A Vip Loc Veículos Ltda. é, segundo o próprio portal da ALMG, a maior fornecedora individual da verba indenizatória de Maria Clara Marra em todo o mandato, com R$ 341.910,06 recebidos em 45 notas fiscais entre 2023 e 2026. Mais do que assessoria jurídica, mais do que combustível, mais do que locação de imóvel, somados individualmente. Um único fornecedor de aluguel de carro concentra mais dinheiro público do que qualquer outro gasto do mandato. Isso, sozinho, já justificaria explicação detalhada. Com sobretaxas não explicadas em cima, a pergunta que fica é: quem fiscaliza essa conta antes de ela virar notícia?

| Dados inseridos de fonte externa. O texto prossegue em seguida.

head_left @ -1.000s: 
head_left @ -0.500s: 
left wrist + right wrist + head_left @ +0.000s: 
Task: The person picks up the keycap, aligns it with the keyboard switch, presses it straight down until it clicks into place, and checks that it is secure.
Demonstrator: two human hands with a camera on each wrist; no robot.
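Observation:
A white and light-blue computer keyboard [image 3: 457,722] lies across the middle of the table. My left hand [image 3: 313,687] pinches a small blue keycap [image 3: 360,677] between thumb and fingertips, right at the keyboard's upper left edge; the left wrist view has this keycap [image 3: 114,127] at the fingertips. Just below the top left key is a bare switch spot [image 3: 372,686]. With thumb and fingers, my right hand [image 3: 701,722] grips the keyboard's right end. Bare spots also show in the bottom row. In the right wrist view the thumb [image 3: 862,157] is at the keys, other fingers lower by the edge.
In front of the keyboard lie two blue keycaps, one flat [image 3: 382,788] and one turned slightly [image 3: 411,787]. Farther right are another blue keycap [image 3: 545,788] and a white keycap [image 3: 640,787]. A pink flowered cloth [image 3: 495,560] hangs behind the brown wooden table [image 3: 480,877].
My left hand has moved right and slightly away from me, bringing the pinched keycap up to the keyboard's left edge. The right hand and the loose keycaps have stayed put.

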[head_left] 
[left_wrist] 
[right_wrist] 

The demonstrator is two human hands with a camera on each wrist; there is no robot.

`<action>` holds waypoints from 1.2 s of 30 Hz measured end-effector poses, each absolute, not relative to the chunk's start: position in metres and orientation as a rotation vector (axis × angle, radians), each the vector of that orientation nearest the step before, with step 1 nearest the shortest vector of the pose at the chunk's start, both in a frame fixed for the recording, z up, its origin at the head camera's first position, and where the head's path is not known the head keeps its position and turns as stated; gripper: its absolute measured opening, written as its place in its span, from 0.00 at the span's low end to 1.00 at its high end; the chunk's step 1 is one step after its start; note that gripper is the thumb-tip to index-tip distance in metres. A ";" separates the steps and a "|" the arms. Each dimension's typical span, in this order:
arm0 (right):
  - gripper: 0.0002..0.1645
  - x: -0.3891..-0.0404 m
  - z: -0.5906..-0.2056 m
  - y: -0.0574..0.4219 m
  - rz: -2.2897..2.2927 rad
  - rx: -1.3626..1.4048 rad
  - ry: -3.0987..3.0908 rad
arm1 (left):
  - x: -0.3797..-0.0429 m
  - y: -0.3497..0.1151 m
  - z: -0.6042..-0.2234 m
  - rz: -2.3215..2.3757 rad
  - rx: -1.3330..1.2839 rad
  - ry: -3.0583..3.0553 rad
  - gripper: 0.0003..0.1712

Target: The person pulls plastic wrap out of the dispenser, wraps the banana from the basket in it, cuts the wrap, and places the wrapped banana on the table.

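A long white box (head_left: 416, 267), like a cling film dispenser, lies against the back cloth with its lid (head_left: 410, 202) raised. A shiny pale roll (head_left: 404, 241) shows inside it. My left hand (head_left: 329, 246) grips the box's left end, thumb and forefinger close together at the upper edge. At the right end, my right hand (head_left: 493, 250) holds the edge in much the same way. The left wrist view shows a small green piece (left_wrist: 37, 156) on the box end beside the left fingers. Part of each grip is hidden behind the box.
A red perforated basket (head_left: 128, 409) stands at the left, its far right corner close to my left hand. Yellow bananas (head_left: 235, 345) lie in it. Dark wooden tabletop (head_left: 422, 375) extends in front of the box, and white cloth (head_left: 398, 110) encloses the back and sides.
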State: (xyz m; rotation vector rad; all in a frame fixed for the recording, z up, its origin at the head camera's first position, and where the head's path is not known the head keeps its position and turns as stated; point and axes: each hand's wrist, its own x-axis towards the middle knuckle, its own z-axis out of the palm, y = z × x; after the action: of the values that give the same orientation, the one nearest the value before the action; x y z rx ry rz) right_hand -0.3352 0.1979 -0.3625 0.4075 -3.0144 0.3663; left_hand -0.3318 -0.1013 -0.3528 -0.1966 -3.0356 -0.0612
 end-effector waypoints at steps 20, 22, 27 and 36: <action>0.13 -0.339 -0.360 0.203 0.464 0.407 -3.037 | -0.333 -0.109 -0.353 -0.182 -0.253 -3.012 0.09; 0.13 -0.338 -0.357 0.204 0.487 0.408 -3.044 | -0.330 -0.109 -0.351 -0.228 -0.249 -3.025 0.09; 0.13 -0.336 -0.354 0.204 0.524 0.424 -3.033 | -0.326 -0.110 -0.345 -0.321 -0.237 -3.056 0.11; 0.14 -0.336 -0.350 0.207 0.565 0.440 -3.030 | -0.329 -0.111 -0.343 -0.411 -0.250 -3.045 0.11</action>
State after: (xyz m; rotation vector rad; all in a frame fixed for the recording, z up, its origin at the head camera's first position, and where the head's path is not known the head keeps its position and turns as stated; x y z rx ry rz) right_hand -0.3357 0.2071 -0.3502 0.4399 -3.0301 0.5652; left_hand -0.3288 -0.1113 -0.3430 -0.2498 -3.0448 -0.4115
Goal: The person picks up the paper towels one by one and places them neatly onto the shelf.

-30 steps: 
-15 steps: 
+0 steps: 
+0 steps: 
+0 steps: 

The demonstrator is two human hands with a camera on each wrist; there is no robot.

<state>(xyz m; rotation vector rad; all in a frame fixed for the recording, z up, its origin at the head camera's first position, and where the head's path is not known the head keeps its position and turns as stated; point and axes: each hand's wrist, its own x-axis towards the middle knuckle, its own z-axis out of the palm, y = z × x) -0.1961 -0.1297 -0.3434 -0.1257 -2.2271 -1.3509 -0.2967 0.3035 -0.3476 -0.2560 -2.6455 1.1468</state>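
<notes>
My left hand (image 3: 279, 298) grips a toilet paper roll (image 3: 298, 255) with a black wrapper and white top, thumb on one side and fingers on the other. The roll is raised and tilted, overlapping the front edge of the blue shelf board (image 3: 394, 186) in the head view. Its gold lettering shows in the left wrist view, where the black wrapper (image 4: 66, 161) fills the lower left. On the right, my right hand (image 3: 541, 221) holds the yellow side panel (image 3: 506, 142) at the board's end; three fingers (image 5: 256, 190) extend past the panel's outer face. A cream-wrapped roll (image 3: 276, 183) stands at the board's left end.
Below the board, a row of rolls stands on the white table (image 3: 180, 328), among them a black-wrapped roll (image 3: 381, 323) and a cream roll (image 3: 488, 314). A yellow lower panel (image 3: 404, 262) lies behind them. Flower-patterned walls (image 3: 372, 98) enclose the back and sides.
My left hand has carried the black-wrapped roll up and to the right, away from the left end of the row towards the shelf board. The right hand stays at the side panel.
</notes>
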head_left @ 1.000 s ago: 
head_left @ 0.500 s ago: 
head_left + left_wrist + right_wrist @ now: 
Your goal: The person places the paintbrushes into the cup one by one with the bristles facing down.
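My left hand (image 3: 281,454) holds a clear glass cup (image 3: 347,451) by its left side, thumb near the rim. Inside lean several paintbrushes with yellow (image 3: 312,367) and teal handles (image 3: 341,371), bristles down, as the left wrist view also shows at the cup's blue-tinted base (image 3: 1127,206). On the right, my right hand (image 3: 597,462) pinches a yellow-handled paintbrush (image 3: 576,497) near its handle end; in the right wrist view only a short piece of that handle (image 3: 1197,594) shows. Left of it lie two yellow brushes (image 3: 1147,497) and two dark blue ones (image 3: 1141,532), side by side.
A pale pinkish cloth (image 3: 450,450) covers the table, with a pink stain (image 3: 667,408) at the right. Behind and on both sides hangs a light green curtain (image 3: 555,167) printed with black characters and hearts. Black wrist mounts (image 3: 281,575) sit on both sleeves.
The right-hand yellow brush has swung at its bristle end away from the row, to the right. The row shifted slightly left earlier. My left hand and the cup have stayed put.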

Reportagem em série sobre a verba indenizatória
Esta é a primeira de uma série de reportagens da Folha de Patrocínio baseadas em levantamento completo, mês a mês, de toda a verba indenizatória de Maria Clara Marra disponível no Portal da Transparência da Assembleia Legislativa de Minas Gerais, órgão oficial responsável pela publicação desses dados. A Folha de Patrocínio vai pedir posicionamento da assessoria da deputada sobre as sobretaxas da Vip Loc identificadas neste levantamento. Até lá, a pergunta segue sem resposta: por que o mandato de Maria Clara Marra pagou, mais de uma vez, o dobro do contratado por um carro, sem prestar contas do motivo?